### What is required
The response should be the lines of the data, starting at the first and ending at the one that contains "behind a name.", copied without change.

### Provided material
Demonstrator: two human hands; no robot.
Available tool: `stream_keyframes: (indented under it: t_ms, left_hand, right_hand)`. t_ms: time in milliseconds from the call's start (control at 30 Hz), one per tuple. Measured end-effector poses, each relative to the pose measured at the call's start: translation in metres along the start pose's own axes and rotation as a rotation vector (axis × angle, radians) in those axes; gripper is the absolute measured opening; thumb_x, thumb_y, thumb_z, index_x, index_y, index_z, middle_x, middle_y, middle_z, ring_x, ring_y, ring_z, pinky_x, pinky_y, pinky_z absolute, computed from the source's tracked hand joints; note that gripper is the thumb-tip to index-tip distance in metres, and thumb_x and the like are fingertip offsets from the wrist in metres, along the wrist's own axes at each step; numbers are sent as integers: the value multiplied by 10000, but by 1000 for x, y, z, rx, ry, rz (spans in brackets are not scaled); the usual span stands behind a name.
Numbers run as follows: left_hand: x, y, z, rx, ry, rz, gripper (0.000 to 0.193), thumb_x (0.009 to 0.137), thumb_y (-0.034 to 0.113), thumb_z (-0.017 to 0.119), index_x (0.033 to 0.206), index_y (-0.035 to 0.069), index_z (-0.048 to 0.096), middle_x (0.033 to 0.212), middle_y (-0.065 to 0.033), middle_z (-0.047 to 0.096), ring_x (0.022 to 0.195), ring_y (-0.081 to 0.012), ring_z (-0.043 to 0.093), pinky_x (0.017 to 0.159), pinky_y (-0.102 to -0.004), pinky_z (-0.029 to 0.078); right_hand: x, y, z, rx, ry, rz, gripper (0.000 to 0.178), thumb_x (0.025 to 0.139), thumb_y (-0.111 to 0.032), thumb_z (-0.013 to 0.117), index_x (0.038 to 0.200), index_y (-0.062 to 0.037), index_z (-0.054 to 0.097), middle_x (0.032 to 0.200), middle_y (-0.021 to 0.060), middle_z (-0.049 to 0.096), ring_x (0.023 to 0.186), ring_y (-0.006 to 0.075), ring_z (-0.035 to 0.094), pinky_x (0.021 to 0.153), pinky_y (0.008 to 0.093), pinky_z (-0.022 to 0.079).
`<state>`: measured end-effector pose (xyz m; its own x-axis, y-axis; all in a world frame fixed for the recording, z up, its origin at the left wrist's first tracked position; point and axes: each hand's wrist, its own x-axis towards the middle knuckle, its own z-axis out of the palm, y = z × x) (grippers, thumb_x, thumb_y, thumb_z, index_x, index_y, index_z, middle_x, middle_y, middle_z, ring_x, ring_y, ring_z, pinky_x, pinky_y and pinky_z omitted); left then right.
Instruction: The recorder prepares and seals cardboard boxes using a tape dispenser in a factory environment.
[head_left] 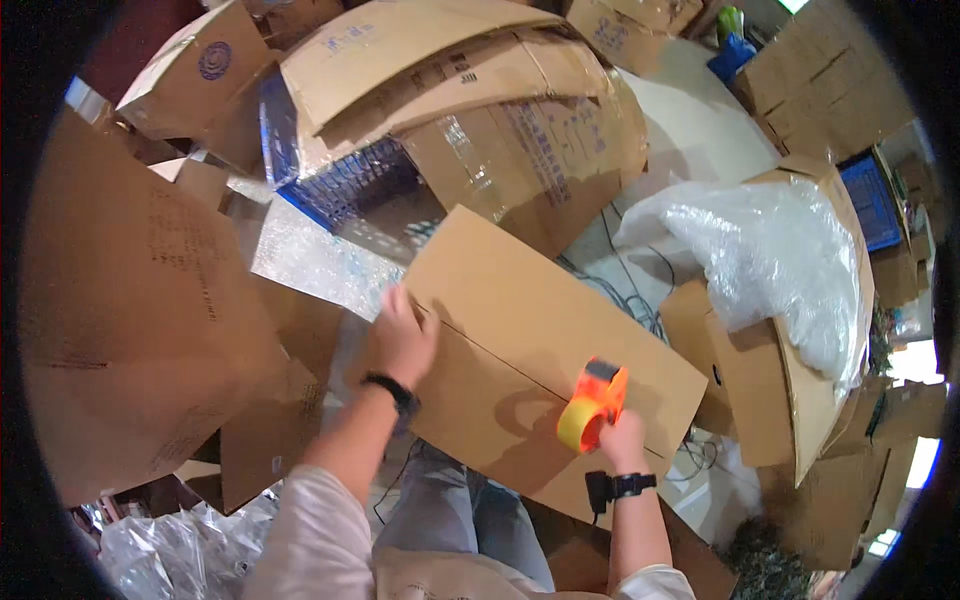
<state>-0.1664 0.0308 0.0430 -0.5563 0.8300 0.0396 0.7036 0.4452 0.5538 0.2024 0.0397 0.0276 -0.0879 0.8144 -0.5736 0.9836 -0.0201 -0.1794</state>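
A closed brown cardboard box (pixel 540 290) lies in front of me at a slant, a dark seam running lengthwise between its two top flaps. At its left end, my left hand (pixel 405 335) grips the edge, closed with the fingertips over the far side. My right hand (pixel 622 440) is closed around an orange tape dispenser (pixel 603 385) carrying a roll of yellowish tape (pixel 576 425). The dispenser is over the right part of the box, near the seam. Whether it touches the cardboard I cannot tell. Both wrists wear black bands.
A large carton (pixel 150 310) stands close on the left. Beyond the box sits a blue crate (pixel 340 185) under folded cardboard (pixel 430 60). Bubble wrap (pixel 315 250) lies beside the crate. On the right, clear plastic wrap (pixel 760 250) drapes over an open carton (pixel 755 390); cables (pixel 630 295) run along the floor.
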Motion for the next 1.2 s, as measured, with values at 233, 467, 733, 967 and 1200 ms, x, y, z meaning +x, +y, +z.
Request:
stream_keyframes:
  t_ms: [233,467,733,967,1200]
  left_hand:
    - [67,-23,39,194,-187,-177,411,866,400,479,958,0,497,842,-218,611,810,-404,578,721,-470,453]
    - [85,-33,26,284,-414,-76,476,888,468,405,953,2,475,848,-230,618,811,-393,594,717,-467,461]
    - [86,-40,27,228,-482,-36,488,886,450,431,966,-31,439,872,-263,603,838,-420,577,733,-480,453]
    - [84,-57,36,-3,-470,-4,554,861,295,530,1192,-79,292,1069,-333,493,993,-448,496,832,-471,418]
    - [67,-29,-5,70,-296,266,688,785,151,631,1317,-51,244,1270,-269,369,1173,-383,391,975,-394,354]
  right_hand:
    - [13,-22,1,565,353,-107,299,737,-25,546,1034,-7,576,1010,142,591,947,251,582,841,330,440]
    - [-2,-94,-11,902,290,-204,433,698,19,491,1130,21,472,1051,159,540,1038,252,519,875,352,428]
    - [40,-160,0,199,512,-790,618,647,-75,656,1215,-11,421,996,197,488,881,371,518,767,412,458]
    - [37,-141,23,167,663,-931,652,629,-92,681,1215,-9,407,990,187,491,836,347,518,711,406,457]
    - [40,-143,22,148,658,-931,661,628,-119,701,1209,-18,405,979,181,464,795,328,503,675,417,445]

### Output below
Demonstrator: two human hands; no robot.
Available tool: `stream_keyframes: (indented under it: t_ms, left_hand, right_hand)`. t_ms: time in milliseconds from the call's start (control at 30 Hz), one per tuple. Measured end-effector poses, each relative to the pose measured at the call's start: translation in metres along the start pose's own axes and rotation as a rotation vector (axis × angle, radians) in those axes; gripper is the absolute measured opening; thumb_x, thumb_y, thumb_z, index_x, index_y, index_z, middle_x, middle_y, middle_z, ring_x, ring_y, ring_z, pinky_x, pinky_y, pinky_z absolute, computed from the source's tracked hand joints; note that gripper is the thumb-tip to index-tip distance in metres, and thumb_x and the like are fingertip offsets from the wrist in metres, along the wrist's own axes at each step; numbers are sent as integers: the value multiplied by 10000, but by 1000 for x, y, z, rx, ry, rz (spans in brackets are not scaled); the usual span stands behind a name.

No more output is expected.